【AMCホーネット『黄金の銃を持つ男』】
ロジャー・ムアーは「ライトウエイト・ボンド」で、好きではありませんが、『黄金の銃を持つ男』(1974)のカーアクションには、私の旧友が助力しました。ボンドがバンコックのAMC(アメリカ・ビッグスリーの次4位メーカー)ディーラーから新車ホーネット・クーペを失敬し、爆走します。壊れ落下している橋に差し掛ったボンドはアプローチスロープで加速、川の上でひとひねり、つまり車底を上にして飛び、ふたたび普通の姿勢に戻して対岸に着陸します。これはCGではなく、スタントドライバーによる実走行でした。
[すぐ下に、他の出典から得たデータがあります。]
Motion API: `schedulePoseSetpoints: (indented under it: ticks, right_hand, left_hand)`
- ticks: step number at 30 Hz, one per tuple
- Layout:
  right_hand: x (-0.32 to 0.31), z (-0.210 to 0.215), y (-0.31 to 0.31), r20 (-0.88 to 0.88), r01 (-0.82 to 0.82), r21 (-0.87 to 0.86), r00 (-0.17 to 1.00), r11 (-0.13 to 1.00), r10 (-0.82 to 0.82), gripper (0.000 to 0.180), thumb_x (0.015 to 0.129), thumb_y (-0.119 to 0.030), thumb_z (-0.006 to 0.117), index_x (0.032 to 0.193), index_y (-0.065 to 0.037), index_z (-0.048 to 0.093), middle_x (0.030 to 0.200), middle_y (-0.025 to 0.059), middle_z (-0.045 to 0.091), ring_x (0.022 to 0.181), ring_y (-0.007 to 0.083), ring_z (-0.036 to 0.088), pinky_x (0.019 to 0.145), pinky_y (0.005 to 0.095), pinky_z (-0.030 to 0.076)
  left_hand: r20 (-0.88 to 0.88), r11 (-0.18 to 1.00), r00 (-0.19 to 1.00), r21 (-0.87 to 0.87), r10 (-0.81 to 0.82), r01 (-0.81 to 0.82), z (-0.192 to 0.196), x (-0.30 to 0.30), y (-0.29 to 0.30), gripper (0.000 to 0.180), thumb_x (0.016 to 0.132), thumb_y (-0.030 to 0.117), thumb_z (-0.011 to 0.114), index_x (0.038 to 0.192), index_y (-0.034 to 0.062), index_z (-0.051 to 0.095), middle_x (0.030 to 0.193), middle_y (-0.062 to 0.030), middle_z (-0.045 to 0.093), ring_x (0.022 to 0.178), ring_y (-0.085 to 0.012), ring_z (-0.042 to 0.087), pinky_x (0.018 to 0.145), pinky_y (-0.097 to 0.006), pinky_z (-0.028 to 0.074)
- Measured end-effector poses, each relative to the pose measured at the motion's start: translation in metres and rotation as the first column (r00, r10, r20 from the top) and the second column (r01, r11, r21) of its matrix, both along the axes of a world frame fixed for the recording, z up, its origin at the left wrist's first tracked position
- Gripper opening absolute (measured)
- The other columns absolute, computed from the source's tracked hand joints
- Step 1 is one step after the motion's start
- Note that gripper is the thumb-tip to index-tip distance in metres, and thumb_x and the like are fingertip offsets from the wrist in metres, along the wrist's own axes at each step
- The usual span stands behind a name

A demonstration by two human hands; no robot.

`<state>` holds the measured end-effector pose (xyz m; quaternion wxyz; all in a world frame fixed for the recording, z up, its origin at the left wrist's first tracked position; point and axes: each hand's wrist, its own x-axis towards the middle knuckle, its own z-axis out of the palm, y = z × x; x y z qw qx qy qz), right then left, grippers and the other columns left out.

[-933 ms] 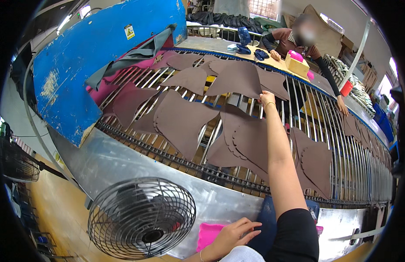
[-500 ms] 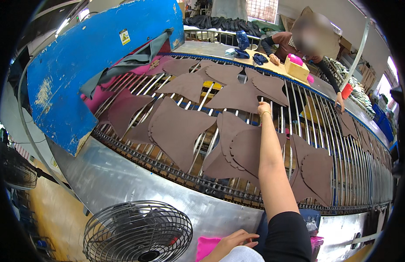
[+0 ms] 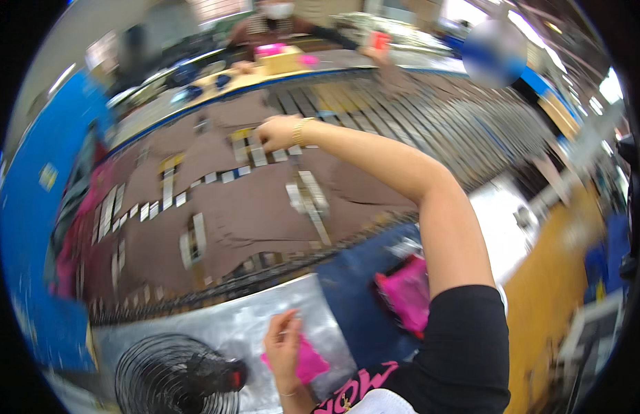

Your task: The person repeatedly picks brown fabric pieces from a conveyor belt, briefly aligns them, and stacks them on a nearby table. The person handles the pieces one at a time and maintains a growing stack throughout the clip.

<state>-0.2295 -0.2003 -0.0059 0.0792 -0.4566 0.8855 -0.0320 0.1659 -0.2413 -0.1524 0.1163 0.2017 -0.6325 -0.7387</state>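
My right arm reaches across the slatted metal conveyor (image 3: 375, 96), with my right hand (image 3: 278, 131) low over the slats. Its fingers curl downward, but motion blur hides whether anything is between them. Just left of that hand lies a dark brown flat piece (image 3: 209, 160) with curved edges. More brown sheets (image 3: 254, 207), some overlapping, spread along the conveyor. In the lower middle, my left hand (image 3: 284, 345) is raised with loosely bent fingers apart. Behind it is a bright pink piece (image 3: 312, 362); whether the hand touches it cannot be told.
A black wire fan (image 3: 171, 379) stands at lower left by the metal ledge (image 3: 320, 303). The blue machine housing (image 3: 37, 207) borders the left. Pink packaged material (image 3: 408, 293) lies on dark blue sheeting. Across the conveyor, a person (image 3: 272, 31) works beside a yellow block (image 3: 282, 62).
The view has swung right, blurring the scene. My right hand stays over the slats near the brown pieces, its elbow now more bent. My left hand has come up, its fingers more upright.
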Motion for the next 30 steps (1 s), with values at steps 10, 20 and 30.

「スパイラル・ジャンプ」技術を考案、シミュレート、実験、実行したのがアメリカ・ニューヨーク州バファローのコーネル大学航空研究所スタッフで、所長が旧友、故ビル・ミリケンでした。自動車の動的性格の非常に真面目な研究が発端で、彼の部下秀才のコンピューター解析モデルからはじまり、シミュレーション、有線コントロール実車実験を経て、スタンドドライバーによる有人デモンスレーションとなりました。運転実証の場がなんと自動車スタントの“スリルショー”、テキサス州アストロドームでした。名スタントドライバーが運転したのですが、うまく離陸速度に乗れず6回中止。観客からブーイングが起きました。ビル・ミリケンを始めとする技術スタッフのアドバイズで、ついに成功。大歓声が起きたそうです。
ボンド・ホーネットは、アプローチ、離陸速度の精度アップ制御以外は、なんの変哲もないクルマでした。
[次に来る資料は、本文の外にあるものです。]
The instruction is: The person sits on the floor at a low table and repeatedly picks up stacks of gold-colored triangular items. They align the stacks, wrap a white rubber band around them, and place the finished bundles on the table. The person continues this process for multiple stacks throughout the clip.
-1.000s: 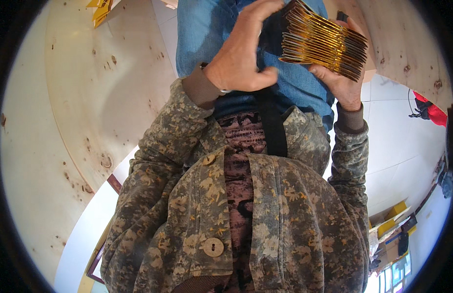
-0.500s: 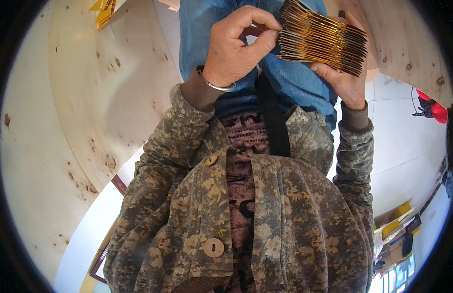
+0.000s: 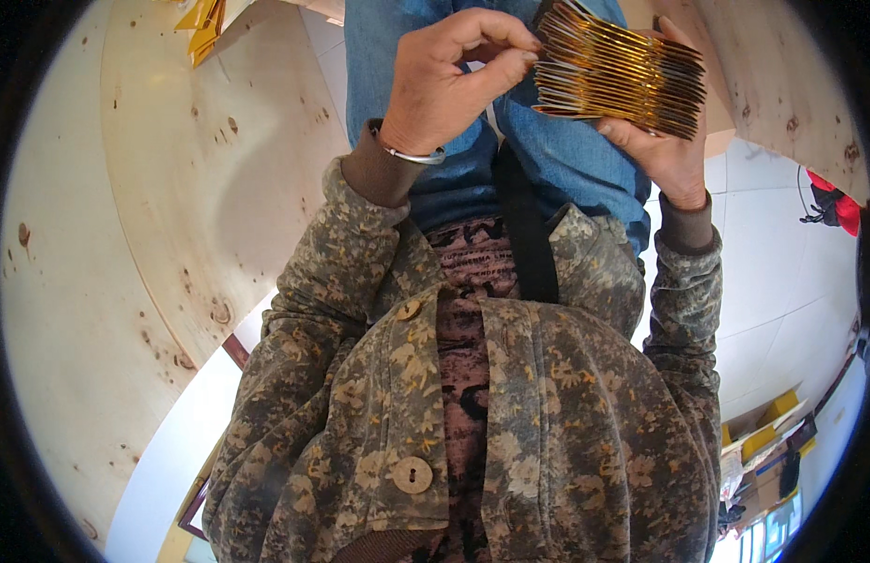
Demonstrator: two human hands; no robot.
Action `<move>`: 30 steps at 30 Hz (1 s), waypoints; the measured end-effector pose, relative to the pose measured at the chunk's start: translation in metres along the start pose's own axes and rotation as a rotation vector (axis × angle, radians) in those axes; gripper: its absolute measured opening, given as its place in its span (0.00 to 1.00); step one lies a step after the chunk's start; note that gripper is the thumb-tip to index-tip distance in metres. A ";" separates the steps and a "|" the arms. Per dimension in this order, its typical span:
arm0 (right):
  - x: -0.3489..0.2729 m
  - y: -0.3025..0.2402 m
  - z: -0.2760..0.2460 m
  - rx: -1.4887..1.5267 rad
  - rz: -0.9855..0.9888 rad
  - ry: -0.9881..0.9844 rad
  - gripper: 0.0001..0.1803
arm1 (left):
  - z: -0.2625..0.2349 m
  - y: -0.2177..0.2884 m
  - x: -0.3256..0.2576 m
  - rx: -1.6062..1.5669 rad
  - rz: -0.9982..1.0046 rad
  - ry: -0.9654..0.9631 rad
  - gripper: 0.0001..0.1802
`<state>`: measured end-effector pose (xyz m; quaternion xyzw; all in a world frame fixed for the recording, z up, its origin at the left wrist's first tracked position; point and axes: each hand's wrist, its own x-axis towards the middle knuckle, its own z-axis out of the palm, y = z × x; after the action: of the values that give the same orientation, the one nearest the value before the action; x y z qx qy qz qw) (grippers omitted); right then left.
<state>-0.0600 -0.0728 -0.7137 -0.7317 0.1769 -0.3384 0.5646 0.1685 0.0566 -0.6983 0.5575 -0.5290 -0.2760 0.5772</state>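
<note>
A thick stack of shiny gold, thin folded pieces is held above my lap, its many layered edges fanned toward me. My right hand is closed round its right side, with the thumb along the lower edge. At the stack's left edge, my left hand has thumb and forefinger pinched together. What lies between those fingertips, if anything, is too small to tell. A silver bangle circles my left wrist.
A pale wooden board with knots spreads along my left, with gold folded paper at its far end. Another wooden surface stands at the far right. A red and black item and a shelf with boxes are off to the right.
My left wrist has shifted slightly to the left, while its fingertips stay by the stack's edge. The right hand keeps its hold on the stack.
</note>
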 end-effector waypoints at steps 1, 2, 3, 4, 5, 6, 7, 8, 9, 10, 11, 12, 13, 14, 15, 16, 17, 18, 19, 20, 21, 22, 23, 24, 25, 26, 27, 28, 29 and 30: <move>0.000 0.001 -0.002 0.021 0.039 -0.001 0.55 | 0.001 0.001 0.002 0.036 -0.011 -0.016 0.08; 0.001 0.001 -0.003 0.041 0.078 -0.002 0.55 | 0.002 0.003 0.003 0.072 -0.023 -0.031 0.08; 0.001 0.001 -0.005 0.046 0.085 -0.004 0.55 | 0.003 0.005 0.006 0.108 -0.035 -0.046 0.07; 0.001 0.002 -0.006 0.051 0.091 -0.008 0.55 | 0.006 0.007 0.008 0.126 -0.010 -0.028 0.07; 0.002 0.003 -0.007 0.057 0.097 -0.012 0.55 | 0.008 0.009 0.012 0.144 0.014 -0.009 0.07; 0.002 0.003 -0.008 0.063 0.110 -0.010 0.54 | 0.010 0.013 0.016 0.163 0.038 0.008 0.07; 0.002 0.003 -0.008 0.069 0.123 -0.008 0.54 | 0.011 0.017 0.020 0.112 0.045 0.017 0.07; 0.002 0.004 -0.009 0.053 0.120 -0.013 0.53 | 0.010 0.022 0.025 0.060 0.054 0.025 0.07; 0.003 0.004 -0.009 0.047 0.116 -0.014 0.53 | 0.011 0.028 0.030 0.007 0.062 0.032 0.06; 0.003 0.004 -0.009 0.042 0.112 -0.016 0.53 | -0.001 0.035 0.035 0.017 0.017 -0.185 0.16; 0.004 0.004 -0.009 0.048 0.105 -0.015 0.53 | -0.018 0.042 0.041 0.027 -0.028 -0.400 0.28; 0.004 0.004 -0.010 0.046 0.117 -0.020 0.54 | -0.019 0.046 0.043 0.041 -0.037 -0.485 0.30; 0.005 0.004 -0.010 0.044 0.128 -0.026 0.54 | -0.023 0.048 0.044 0.055 -0.046 -0.569 0.33; 0.005 0.002 -0.011 0.034 0.159 -0.037 0.54 | -0.020 0.047 0.042 0.072 -0.020 -0.523 0.28; 0.006 0.002 -0.011 0.033 0.169 -0.038 0.55 | -0.018 0.044 0.040 0.072 -0.012 -0.425 0.22; 0.006 0.000 -0.011 0.032 0.179 -0.039 0.55 | -0.011 0.040 0.037 0.072 -0.003 -0.327 0.16; 0.006 0.000 -0.010 0.042 0.168 -0.029 0.55 | 0.002 0.033 0.032 0.055 -0.011 -0.178 0.11; 0.007 -0.001 -0.009 0.052 0.155 -0.019 0.55 | 0.005 0.028 0.029 0.038 -0.019 -0.029 0.06; 0.007 -0.002 -0.008 0.073 0.127 -0.022 0.54 | 0.008 0.022 0.026 0.048 0.004 -0.034 0.05; 0.008 -0.002 -0.007 0.092 0.099 -0.024 0.53 | 0.009 0.018 0.024 0.057 0.027 -0.039 0.05; 0.008 -0.003 -0.006 0.102 0.097 -0.028 0.53 | 0.009 0.015 0.023 0.065 0.050 -0.045 0.05; 0.008 -0.003 -0.006 0.101 0.085 -0.034 0.53 | 0.009 0.013 0.022 0.070 0.046 -0.044 0.05; 0.009 -0.004 -0.005 0.123 0.093 -0.034 0.53 | 0.007 0.013 0.022 0.075 0.041 -0.043 0.05; 0.008 -0.003 -0.005 0.153 0.099 -0.020 0.53 | 0.006 0.014 0.022 0.081 0.034 -0.043 0.05; 0.008 -0.004 -0.004 0.184 0.106 -0.006 0.54 | 0.006 0.015 0.022 0.066 0.040 -0.032 0.05; 0.007 -0.004 -0.005 0.131 0.127 -0.010 0.54 | 0.006 0.016 0.023 0.051 0.047 -0.021 0.05; 0.006 -0.004 -0.005 0.077 0.147 -0.014 0.54 | 0.006 0.018 0.023 0.036 0.053 -0.010 0.05; 0.005 -0.004 -0.006 0.024 0.168 -0.019 0.54 | 0.006 0.019 0.023 0.049 0.030 -0.020 0.05; 0.005 -0.004 -0.006 0.030 0.159 -0.018 0.54 | 0.007 0.019 0.023 0.062 0.007 -0.031 0.05; 0.005 -0.003 -0.006 0.036 0.149 -0.017 0.54 | 0.007 0.019 0.023 0.076 -0.015 -0.042 0.05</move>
<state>-0.0616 -0.0793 -0.7083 -0.7091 0.2201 -0.2925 0.6026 0.1634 0.0375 -0.6751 0.5769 -0.5471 -0.2716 0.5423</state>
ミリケンは航空エンジニアで、戦前のパンアム・クリッパー飛行艇、戦時中のボーイングB-17爆撃機の飛行実証、戦後はカーティス・ライト航空研究所/コーネル大学研究所長を経て、自動車動的解析の権威となります。
彼自身も少年期から自製自動車、そして高校期に自設計、製作の小型飛行機で飛行成功、ところが着陸で転覆した猛者。戦後のアメリカ・スポーツカー・レーシングの草分け存在で、ニューヨークのワトキンスグレン公道コースから特設GPコースまで役員を務めました。
ブガッティT35を入手しますが、パイクスピーク・ヒルクライム出場規則合致のためにフレームを切断、引き延ばしました。T54のギアボックスが壊れ修理不可能と知ると、GMのATを積む荒技。神聖ブガッティ信者でしたら失神するでしょうね。
自らのレーシングカーも製作しますが、これは最大22度の大ネガキャンバーのスラストでとてつもない横Gを出します。90歳、97歳でグッドウッド・ヒルクライムに出ています。